Objective: To determine whether cardiorespiratory fitness and/or physical activity (PA) were related to measures of insulin sensitivity and secretion independent of body composition in overweight Hispanic children.
Research methods and procedures: Ninety-five Hispanic children (n = 55 boys; n = 40 girls; 8 to 13 years old) participated in this investigation. The frequently sampled intravenous glucose tolerance test was used to determine the insulin sensitivity index (SI), the acute insulin response, and the disposition index. Cardiorespiratory fitness [maximal oxygen uptake (VO(2max))] was evaluated using a treadmill protocol, and PA was determined by an interviewer-administered questionnaire. Body composition was measured using DXA.
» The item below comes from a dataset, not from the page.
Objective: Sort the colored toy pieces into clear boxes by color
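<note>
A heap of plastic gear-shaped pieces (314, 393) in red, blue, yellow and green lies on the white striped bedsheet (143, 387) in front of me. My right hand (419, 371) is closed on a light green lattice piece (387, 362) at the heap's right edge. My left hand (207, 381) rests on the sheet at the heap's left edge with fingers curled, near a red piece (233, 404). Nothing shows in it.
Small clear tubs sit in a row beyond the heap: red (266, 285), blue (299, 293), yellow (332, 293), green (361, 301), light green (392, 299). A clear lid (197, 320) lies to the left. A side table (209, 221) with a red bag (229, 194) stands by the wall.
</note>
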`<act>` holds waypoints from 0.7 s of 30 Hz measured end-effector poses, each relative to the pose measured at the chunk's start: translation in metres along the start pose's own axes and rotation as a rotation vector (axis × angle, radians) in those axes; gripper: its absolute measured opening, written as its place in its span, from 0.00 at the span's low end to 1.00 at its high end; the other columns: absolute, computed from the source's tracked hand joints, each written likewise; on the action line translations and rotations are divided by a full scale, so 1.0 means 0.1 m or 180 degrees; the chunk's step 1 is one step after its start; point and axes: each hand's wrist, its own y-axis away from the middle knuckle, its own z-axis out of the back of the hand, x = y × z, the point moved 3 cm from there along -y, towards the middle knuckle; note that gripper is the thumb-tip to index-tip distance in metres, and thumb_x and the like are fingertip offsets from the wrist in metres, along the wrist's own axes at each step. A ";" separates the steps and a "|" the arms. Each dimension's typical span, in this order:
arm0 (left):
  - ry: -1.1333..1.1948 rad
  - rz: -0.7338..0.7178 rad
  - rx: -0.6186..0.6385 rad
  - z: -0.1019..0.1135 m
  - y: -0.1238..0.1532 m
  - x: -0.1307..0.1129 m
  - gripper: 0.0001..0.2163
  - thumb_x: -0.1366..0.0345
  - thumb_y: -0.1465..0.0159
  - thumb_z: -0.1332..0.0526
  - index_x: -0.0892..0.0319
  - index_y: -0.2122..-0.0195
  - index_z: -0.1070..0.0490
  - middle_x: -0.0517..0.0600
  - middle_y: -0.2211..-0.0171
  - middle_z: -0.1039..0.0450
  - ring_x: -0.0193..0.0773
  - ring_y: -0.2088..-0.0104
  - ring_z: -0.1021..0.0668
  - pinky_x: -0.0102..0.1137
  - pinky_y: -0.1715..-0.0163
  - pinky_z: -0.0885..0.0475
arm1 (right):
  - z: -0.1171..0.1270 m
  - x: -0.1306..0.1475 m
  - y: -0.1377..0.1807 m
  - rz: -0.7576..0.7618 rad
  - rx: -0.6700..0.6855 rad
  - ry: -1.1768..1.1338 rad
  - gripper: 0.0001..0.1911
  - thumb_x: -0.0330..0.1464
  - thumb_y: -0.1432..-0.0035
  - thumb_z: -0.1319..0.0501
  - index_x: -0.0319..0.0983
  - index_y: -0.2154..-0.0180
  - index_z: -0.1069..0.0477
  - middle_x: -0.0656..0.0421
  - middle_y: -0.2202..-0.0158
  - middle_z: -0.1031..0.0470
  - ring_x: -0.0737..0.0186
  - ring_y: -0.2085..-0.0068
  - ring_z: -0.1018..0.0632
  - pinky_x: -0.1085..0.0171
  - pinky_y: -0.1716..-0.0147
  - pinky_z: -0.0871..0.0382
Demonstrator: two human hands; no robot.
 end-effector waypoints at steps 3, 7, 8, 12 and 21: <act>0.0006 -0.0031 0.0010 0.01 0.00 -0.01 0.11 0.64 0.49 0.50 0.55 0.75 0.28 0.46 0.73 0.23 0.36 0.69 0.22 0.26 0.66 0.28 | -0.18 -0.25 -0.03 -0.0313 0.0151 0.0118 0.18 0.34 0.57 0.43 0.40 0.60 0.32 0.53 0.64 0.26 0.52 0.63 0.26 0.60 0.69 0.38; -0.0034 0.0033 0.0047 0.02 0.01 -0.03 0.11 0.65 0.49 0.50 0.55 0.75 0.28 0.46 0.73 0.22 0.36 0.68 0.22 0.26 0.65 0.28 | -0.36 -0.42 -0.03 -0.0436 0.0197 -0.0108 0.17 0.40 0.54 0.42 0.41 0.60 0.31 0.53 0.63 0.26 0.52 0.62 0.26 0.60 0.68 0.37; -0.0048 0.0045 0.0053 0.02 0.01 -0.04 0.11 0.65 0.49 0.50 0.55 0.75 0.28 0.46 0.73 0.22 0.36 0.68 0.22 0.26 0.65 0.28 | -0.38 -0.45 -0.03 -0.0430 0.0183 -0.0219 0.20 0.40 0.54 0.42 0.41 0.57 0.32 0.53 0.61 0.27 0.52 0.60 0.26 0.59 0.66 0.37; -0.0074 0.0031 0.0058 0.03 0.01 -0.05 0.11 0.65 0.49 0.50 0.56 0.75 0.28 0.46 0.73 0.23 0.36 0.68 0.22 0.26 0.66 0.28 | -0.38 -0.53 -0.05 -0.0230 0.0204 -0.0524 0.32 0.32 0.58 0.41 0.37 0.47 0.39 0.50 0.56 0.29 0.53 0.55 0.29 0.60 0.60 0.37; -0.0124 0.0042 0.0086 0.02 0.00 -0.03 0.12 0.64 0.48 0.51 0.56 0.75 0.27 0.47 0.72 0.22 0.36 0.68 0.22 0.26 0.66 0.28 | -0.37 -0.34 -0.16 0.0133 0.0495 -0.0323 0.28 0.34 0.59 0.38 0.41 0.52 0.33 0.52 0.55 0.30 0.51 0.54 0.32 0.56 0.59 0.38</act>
Results: Unadjusted correlations indicated that VO(2max) (milliliters of O(2) per minute) was negatively related to SI (r = -0.46, p < 0.05) and disposition index (r = -0.31, p < 0.05) and positively associated with fasting insulin (r = 0.29, p < 0.05), but these relationships were no longer significant once gender, Tanner stage, fat mass, and soft lean tissue mass were included as covariates (all p > 0.05). Multivariate linear regression analysis showed that body fat mass explained 53% of the variance in SI and that VO(2max) (milliliters of O(2) per minute) was not independently related to SI. Cardiorespiratory fitness was positively related to both fat mass (r = 0.43, p < 0.001) and soft lean tissue mass (r = 0.89, p < 0.001). PA was not related to any measure of insulin sensitivity and secretion.
Discussion: Cardiorespiratory fitness, as determined by VO(2max) (milliliters of O(2) per minute), was not independently related to insulin sensitivity or secretion, suggesting that VO(2max) influences insulin dynamics indirectly through fat mass.